§ **Exercise goal**:
Each line of the data must reappear exactly in your answer, with no images included.

§ **Collected material**:
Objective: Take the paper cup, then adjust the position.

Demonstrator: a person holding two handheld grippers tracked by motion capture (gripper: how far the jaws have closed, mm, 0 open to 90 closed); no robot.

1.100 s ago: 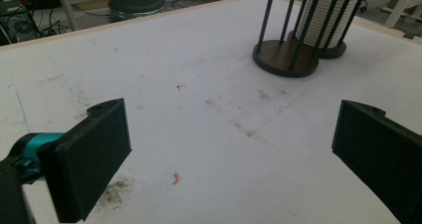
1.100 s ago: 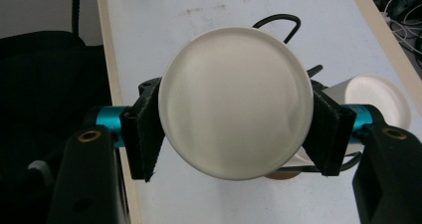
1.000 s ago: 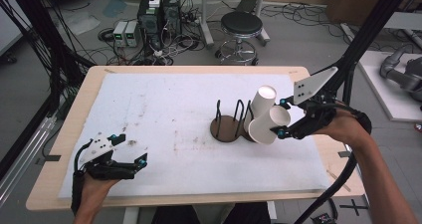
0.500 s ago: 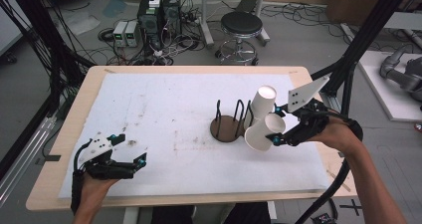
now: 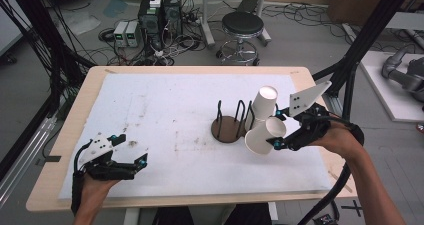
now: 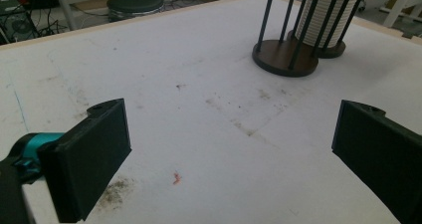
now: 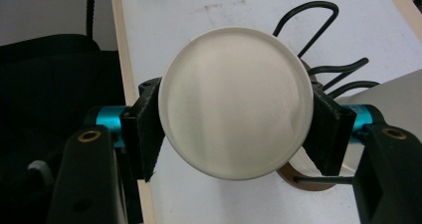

§ **Result of this exercise**:
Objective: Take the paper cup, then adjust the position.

Demonstrator: a person holding two handheld grippers tracked by motion capture (gripper: how far the jaws have closed, mm, 0 open to 90 closed); no robot.

1.100 s ago: 
1.100 s ago: 
1.000 s ago: 
0.500 s ago: 
now: 
now: 
now: 

With this, the exercise has been completed.